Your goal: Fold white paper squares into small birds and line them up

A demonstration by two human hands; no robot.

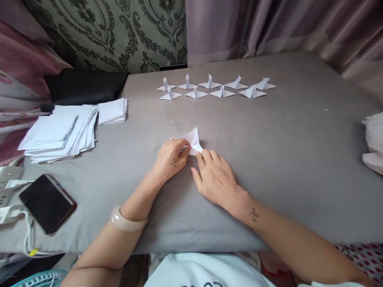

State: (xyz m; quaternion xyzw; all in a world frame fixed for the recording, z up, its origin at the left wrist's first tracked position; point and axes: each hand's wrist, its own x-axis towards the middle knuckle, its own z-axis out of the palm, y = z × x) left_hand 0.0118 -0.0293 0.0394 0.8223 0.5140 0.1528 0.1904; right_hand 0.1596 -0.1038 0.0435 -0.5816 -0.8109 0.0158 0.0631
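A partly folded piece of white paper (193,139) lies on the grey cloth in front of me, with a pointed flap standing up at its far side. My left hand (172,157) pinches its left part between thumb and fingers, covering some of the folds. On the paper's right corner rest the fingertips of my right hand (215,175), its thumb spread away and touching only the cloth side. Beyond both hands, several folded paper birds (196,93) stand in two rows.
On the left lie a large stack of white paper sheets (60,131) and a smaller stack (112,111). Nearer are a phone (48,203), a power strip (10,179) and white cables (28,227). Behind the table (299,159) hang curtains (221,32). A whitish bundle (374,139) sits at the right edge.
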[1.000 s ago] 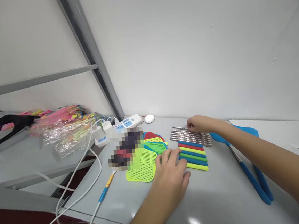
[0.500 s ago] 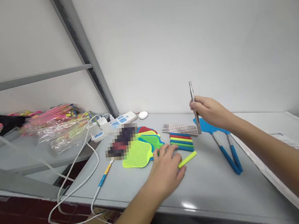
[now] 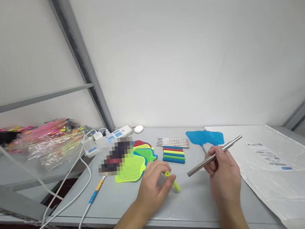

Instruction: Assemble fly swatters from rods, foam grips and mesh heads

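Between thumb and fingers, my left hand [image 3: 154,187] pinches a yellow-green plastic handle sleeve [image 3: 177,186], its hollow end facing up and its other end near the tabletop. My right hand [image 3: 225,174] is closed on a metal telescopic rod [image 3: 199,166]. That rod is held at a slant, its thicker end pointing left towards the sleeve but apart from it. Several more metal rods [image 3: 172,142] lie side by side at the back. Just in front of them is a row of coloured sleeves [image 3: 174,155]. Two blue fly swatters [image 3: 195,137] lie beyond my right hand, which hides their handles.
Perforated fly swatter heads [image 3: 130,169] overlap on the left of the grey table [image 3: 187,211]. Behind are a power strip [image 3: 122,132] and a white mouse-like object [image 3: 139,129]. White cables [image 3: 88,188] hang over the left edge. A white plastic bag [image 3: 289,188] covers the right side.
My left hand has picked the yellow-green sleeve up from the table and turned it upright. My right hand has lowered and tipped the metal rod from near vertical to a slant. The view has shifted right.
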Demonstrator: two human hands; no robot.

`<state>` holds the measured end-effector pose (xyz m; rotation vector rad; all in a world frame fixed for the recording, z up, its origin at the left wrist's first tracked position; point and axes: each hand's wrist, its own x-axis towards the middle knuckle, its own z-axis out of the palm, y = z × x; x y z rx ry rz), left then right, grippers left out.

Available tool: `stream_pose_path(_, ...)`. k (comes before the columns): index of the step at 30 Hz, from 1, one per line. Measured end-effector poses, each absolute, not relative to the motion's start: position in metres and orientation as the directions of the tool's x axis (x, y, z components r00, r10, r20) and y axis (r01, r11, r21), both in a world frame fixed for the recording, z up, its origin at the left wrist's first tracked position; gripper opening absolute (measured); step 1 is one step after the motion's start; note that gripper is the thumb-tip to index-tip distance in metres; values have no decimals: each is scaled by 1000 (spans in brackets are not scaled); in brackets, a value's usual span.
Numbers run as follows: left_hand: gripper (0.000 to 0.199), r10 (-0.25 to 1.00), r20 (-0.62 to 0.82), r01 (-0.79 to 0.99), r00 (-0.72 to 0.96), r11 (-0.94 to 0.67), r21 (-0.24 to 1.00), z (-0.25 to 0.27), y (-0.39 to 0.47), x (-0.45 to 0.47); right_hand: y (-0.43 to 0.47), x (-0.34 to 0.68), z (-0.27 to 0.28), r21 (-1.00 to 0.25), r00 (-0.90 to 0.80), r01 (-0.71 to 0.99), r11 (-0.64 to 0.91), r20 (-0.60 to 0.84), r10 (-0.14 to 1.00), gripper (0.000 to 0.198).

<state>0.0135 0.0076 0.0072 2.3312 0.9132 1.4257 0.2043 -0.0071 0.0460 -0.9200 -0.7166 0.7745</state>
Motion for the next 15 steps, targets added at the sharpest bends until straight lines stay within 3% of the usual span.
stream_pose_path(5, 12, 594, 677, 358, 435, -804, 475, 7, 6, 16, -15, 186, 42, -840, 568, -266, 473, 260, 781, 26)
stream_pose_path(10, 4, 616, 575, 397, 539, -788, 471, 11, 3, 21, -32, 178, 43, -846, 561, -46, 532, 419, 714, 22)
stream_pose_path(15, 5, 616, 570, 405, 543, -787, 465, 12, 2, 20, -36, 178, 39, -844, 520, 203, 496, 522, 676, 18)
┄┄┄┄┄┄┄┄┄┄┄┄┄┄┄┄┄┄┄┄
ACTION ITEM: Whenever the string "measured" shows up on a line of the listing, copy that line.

SOLUTION FOR THIS EXERCISE:
`<state>` holds the measured end-effector pose (xyz m; rotation vector rad; all in a world frame fixed for the recording, z up, its origin at the left wrist's first tracked position; point and axes: each hand's wrist, its own x-axis towards the middle knuckle, its own z-axis out of the palm, y = z × x; x y z rx ry rz), left then right, grippers left out.
Available tool: `stream_pose_path(_, ...)`. k (comes before the columns): index of the step at 30 Hz, from 1, one per line. Measured end-effector poses, each absolute, not relative to the motion's start: position in metres and orientation as the directions of the tool's x axis (x, y, z components r00, r10, r20) and y axis (r01, r11, r21), both in a world frame fixed for the recording, z up, its origin at the left wrist's first tracked position; gripper opening absolute (measured); step 1 is one step after the motion's start; note that gripper is the thumb-tip to index-tip distance in metres; values have no decimals: each is scaled by 1000 (spans in brackets are not scaled); in brackets, a value's usual span.

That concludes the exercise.